WHAT IS REQUIRED: The listing below must be returned in full and unchanged, without the images it carries.

---------------

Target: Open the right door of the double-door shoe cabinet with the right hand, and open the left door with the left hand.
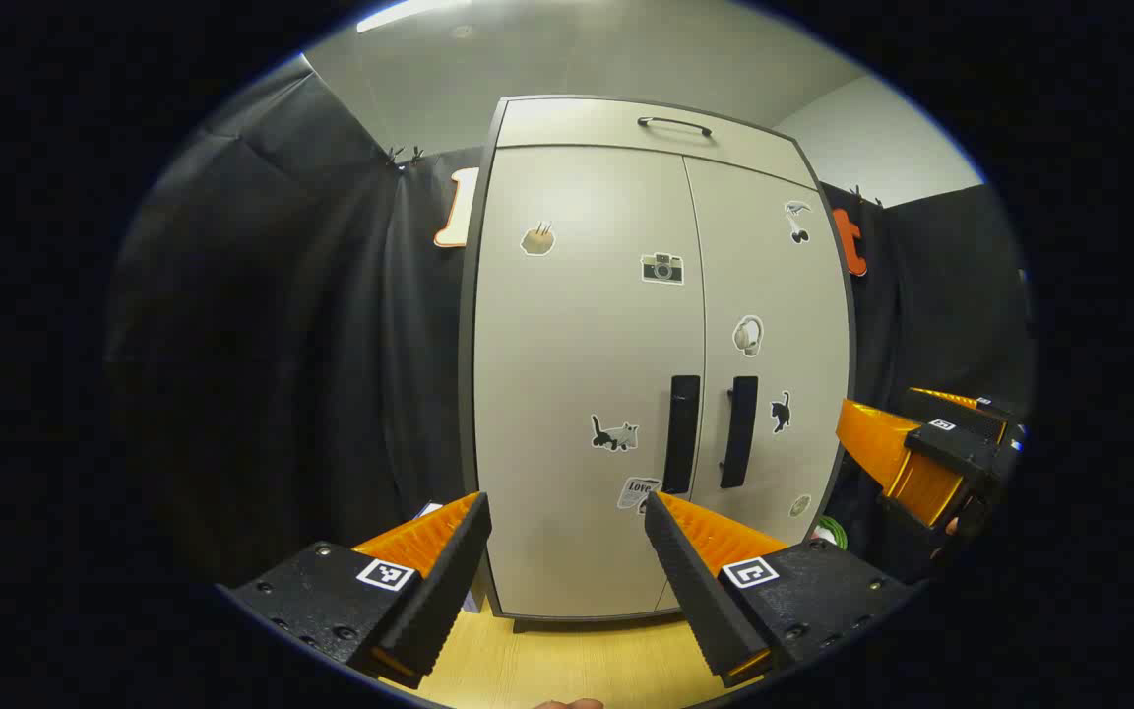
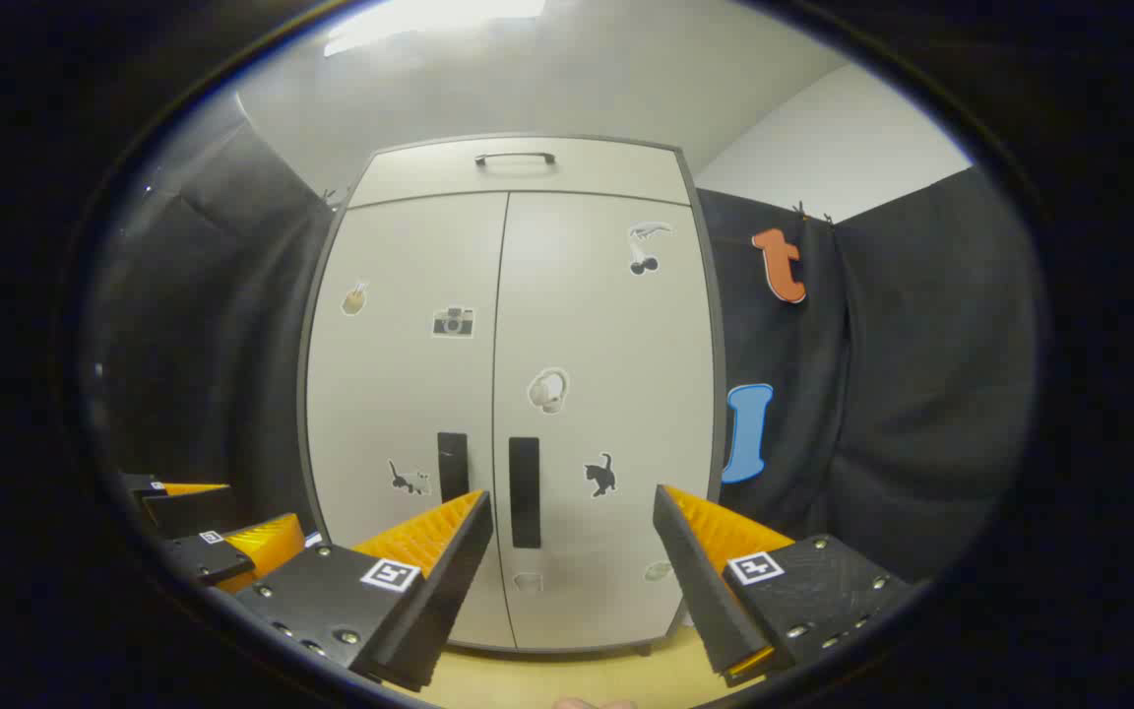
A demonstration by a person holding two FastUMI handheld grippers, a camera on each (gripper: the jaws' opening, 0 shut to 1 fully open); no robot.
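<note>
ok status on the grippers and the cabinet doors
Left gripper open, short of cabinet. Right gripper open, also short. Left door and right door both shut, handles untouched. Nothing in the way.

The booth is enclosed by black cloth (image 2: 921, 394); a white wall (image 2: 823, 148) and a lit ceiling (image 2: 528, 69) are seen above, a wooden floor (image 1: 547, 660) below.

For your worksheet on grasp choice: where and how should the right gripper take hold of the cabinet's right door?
Grip the right door's vertical bar handle from straight in front, one finger on each side; it is the door's only protruding part. The right gripper is open.
</note>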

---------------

RESPONSE BELOW:
Target: Open the right door of the double-door shoe cabinet with the right hand, and open the left door with the left hand.
A demonstration by a person holding two FastUMI handheld grippers, a camera on each (gripper: the jaws' opening, 0 shut to 1 fully open); no robot.
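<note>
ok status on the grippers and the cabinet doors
Left gripper open, short of cabinet. Right gripper open, also short. Left door and right door both shut, handles untouched. Nothing in the way.

The booth is enclosed by black cloth (image 2: 921, 394); a white wall (image 2: 823, 148) and a lit ceiling (image 2: 528, 69) are seen above, a wooden floor (image 1: 547, 660) below.

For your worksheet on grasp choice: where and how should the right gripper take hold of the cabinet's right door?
Grip the right door's vertical bar handle from straight in front, one finger on each side; it is the door's only protruding part. The right gripper is open.
</note>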

Nothing else is part of this output.